WHAT YOU WILL DO
Would you please copy each line of the listing that mentions "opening"?

RECORDS TO USE

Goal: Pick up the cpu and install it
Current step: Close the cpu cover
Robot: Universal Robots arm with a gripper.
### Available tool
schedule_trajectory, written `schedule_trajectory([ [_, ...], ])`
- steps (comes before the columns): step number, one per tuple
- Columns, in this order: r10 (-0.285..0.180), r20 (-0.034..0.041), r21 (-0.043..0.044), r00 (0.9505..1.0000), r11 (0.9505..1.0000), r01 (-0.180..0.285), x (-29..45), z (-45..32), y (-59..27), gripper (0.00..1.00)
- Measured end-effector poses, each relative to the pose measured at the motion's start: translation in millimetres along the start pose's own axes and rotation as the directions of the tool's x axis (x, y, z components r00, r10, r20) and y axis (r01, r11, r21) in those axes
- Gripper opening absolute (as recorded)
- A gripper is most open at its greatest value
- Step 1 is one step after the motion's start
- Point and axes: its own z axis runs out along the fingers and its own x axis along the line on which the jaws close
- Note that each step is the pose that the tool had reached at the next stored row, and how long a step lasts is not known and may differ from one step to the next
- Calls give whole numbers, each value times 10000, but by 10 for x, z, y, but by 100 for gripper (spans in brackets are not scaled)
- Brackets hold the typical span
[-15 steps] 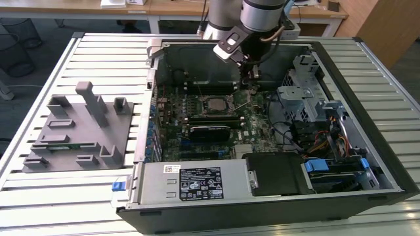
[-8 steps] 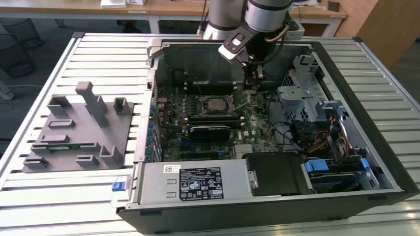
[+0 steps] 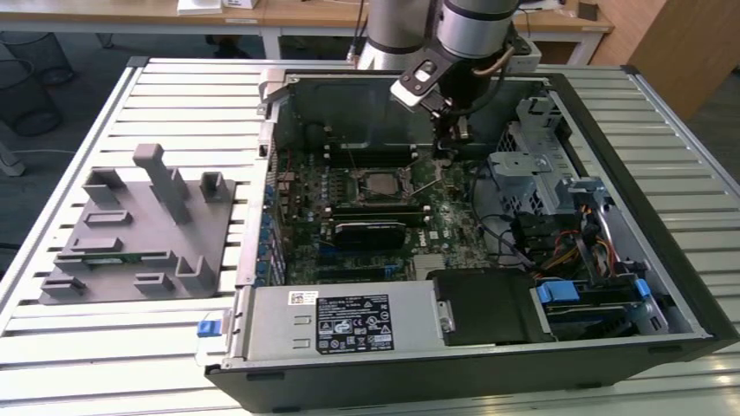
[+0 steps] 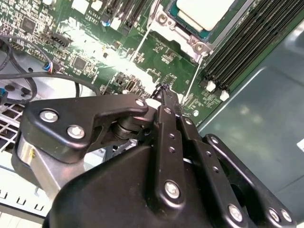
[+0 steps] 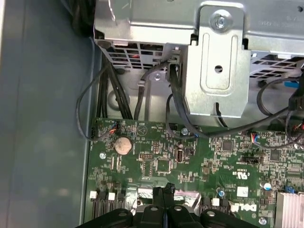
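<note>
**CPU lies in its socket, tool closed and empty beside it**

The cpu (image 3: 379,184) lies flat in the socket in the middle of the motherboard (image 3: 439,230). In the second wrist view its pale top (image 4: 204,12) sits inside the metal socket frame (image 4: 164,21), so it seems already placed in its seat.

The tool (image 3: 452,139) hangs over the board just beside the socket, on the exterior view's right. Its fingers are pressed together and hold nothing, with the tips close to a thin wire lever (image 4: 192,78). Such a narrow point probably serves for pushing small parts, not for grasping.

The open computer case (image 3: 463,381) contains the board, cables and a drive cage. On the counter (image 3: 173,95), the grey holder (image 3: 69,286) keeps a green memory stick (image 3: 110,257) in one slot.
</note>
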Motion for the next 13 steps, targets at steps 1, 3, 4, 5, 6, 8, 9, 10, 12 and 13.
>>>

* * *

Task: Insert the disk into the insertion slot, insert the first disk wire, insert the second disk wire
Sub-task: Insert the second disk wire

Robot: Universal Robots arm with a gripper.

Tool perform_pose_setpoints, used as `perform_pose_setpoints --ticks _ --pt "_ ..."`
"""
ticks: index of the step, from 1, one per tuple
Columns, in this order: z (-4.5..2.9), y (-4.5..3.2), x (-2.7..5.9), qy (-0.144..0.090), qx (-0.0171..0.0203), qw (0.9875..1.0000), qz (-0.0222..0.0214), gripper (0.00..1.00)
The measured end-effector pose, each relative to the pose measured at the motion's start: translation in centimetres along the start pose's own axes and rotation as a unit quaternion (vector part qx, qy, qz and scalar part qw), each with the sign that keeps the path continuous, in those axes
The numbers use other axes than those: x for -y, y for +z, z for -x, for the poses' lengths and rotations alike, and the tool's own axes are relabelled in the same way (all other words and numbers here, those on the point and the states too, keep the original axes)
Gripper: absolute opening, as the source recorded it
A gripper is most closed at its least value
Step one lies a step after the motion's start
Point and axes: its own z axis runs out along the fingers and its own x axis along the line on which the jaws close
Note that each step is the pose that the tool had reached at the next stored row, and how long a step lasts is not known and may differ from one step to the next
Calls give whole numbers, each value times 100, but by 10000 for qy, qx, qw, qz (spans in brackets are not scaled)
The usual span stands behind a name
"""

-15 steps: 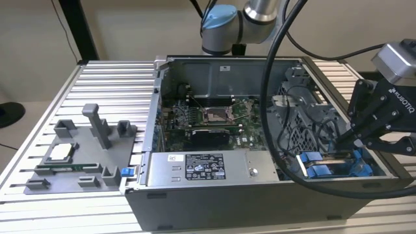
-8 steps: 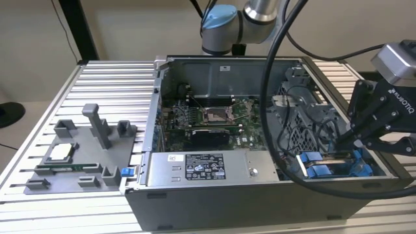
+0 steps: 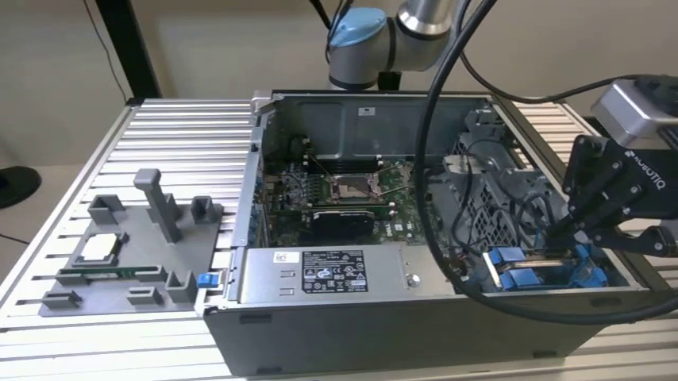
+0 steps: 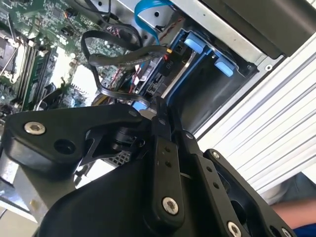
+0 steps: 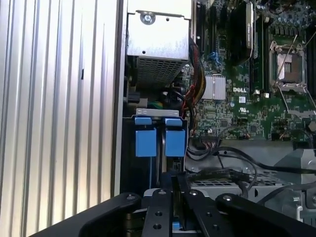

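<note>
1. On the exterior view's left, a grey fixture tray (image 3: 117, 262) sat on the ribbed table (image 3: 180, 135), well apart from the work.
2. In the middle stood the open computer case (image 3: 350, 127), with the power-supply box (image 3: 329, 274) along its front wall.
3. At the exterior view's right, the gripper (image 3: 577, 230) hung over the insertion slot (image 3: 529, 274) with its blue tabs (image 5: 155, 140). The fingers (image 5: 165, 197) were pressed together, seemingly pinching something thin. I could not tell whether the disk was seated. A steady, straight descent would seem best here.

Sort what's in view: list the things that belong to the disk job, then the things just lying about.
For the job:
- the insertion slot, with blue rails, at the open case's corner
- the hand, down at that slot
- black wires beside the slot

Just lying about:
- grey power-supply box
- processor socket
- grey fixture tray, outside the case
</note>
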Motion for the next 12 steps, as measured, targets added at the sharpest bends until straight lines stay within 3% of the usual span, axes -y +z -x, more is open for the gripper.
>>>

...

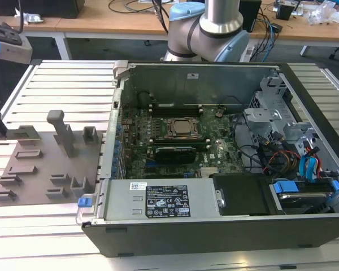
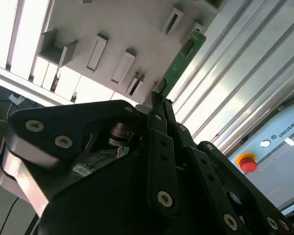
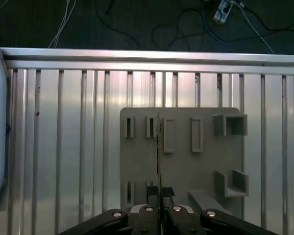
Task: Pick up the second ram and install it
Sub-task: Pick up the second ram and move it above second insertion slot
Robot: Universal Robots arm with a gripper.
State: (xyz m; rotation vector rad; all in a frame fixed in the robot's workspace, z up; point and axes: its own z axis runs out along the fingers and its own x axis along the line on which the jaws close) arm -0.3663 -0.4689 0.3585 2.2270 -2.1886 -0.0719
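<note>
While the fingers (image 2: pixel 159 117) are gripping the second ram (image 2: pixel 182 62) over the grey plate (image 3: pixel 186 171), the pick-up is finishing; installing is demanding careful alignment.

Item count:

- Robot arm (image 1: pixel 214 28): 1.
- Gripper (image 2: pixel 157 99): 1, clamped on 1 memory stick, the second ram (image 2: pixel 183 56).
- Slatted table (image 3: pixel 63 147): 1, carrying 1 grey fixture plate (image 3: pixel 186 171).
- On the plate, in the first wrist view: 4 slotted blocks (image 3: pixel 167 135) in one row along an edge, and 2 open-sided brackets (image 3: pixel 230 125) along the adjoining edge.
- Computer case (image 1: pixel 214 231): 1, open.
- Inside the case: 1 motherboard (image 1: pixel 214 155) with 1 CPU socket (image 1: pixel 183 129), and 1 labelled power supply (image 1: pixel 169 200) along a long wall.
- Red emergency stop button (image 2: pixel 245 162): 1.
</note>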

TASK OUTPUT
- Gripper opening absolute (as recorded)
Gripper: absolute opening, as the source recorded it

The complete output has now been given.